Re: [PATCH v8 1/6] cpuset: Enable cpuset controller in default hierarchy

From: Waiman Long
Date: Mon May 21 2018 - 11:16:12 EST


On 05/21/2018 11:09 AM, Patrick Bellasi wrote:
> On 21-May 09:55, Waiman Long wrote:
>
>> Changing cpuset.cpus will require searching for the all the tasks in
>> the cpuset and change its cpu mask.
> ... I'm wondering if that has to be the case. In principle there can
> be a different solution which is: update on demand. In the wakeup
> path, once we know a task really need a CPU and we want to find one
> for it, at that point we can align the cpuset mask with the task's
> one. Sort of using the cpuset mask as a clamp on top of the task's
> affinity mask.
>
> The main downside of such an approach could be the overheads in the
> wakeup path... but, still... that should be measured.
> The advantage is that we do not spend time changing attributes of
> tassk which, potentially, could be sleeping for a long time.

We already have a linked list of tasks in a cgroup. So it isn't too hard
to find them. Doing update on demand will require adding a bunch of code
to the wakeup path. So unless there is a good reason to do it, I don't
it as necessary at this point.

>
>> That isn't a fast operation, but it shouldn't be too bad either
>> depending on how many tasks are in the cpuset.
> Indeed, althought it still seems a bit odd and overkilling updating
> task affinity for tasks which are not currently RUNNABLE. Isn't it?
>
>> I would not suggest doing rapid changes to cpuset.cpus as a mean to tune
>> the behavior of a task. So what exactly is the tuning you are thinking
>> about? Is it moving a task from the a high-power cpu to a low power one
>> or vice versa?
> That's defenitively a possible use case. In Android for example we
> usually assign more resources to TOP_APP tasks (those belonging to the
> application you are currently using) while we restrict the resoures
> one we switch an app to be in BACKGROUND.
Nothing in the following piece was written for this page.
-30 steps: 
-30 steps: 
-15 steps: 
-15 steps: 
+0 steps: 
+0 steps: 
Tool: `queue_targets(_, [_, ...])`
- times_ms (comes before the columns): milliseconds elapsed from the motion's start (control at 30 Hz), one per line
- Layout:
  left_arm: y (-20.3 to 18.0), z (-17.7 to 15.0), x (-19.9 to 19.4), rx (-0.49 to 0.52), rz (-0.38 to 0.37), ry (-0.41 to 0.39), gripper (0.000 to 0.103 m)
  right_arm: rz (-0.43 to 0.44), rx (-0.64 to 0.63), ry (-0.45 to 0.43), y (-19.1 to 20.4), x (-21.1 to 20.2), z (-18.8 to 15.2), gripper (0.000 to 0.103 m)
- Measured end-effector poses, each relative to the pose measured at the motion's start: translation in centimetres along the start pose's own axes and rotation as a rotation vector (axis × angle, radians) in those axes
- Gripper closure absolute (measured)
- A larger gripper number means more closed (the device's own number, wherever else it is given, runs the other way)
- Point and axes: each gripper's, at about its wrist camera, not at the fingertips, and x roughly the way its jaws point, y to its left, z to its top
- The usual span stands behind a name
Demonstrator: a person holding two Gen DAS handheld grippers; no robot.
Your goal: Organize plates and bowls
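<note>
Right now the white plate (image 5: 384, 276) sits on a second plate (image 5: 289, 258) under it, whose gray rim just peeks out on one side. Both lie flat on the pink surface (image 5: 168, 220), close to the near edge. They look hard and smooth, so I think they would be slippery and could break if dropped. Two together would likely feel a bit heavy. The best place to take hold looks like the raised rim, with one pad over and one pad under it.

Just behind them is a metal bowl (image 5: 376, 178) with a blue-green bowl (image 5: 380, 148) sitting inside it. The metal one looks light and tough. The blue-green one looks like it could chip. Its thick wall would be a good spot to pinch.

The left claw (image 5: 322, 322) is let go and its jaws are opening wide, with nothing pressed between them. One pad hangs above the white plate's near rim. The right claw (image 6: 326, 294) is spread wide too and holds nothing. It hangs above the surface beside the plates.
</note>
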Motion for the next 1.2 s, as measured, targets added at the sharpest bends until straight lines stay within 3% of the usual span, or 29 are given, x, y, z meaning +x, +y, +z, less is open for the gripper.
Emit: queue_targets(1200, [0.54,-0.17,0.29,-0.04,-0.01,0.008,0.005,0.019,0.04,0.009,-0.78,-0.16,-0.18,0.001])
Switching an app from foreground to background and vice versa shouldn't
happen that frequently. Maybe once every few seconds, at most. I am just
wondering what use cases will require changing cpuset attributes in tens
per second.

> More in general, if you think about a generic Run-Time Resource
> Management framework, which assign resources to the tasks of multiple
> applications and want to have a fine grained control.
>
>> If so, it is probably better to move the task from one cpuset of
>> high-power cpus to another cpuset of low-power cpus.
> This is what Android does not but also what we want to possible
> change, for two main reasons:
>
> 1. it does not fit with the "number one guideline" for proper
> CGroups usage, which is "Organize Once and Control":
> https://elixir.bootlin.com/linux/latest/source/Documentation/cgroup-v2.txt#L518
> where it says that:
> migrating processes across cgroups frequently as a means to
> apply different resource restrictions is discouraged.
>
> Despite this giudeline, it turns out that in v1 at least, it seems
> to be faster to move tasks across cpusets then tuning cpuset
> attributes... also when all the tasks are sleeping.
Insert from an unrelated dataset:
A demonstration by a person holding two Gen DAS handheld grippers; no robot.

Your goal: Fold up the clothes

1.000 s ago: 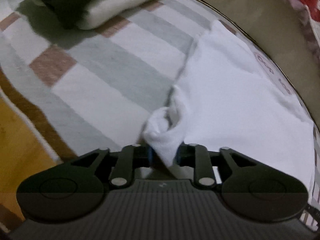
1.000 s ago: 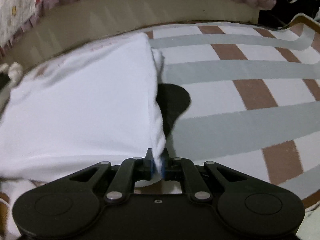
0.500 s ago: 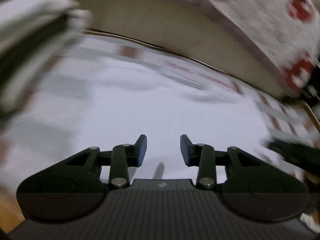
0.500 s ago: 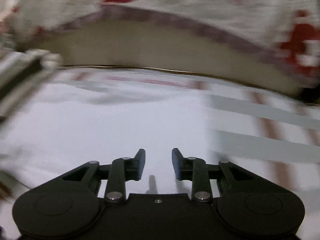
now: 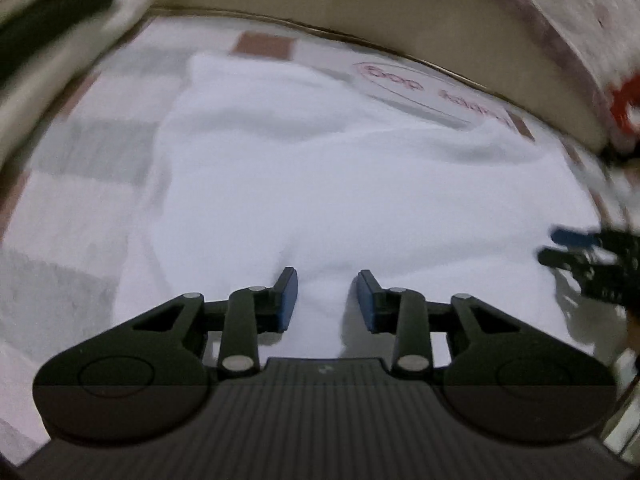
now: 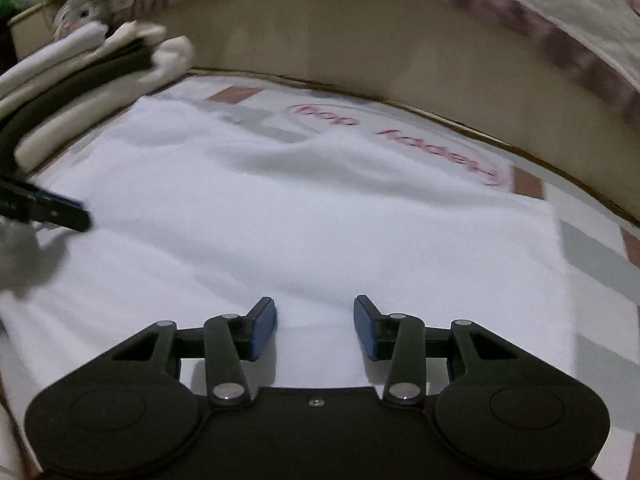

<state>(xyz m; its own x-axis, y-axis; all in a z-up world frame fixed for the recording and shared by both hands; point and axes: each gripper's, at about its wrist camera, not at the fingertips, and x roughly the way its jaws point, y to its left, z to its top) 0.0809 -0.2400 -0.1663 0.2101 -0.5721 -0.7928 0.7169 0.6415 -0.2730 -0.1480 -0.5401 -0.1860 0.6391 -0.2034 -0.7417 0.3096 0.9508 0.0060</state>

It is probably similar in v2 as the core logic are almost the same.

> 2. it does not allow to get advantages for accounting controllers such
> as the memory controller where, by moving tasks around, we cannot
> properly account and control the amount of memory a task can use.

For v1, memory controller and cpuset controller can be in different
hierarchy. For v2, we have a unified hierarchy. However, we don't need
to enable all the controllers in different levels of the hierarchy. For
example,

A (memory, cpuset) -- B1 (cpuset)
\-- B2 (cpuset)

Cgroup A has memory and cpuset controllers enabled. The child cgroups B1
and B2 only have cpuset enabled. You can move tasks between B1 and B2
and they will be subjected to the same memory limitation as imposed by
the memory controller in A. So there are way to work around that.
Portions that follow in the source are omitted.